** Supplied data **
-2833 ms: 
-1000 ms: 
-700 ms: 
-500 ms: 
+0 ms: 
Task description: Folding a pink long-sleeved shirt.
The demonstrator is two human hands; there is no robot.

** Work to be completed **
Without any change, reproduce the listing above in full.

** Written solution **
-2833 ms: 
-1000 ms: 
-700 ms: 
-500 ms: 
+0 ms: 
Task description: Folding a pink long-sleeved shirt.
The demonstrator is two human hands; there is no robot.

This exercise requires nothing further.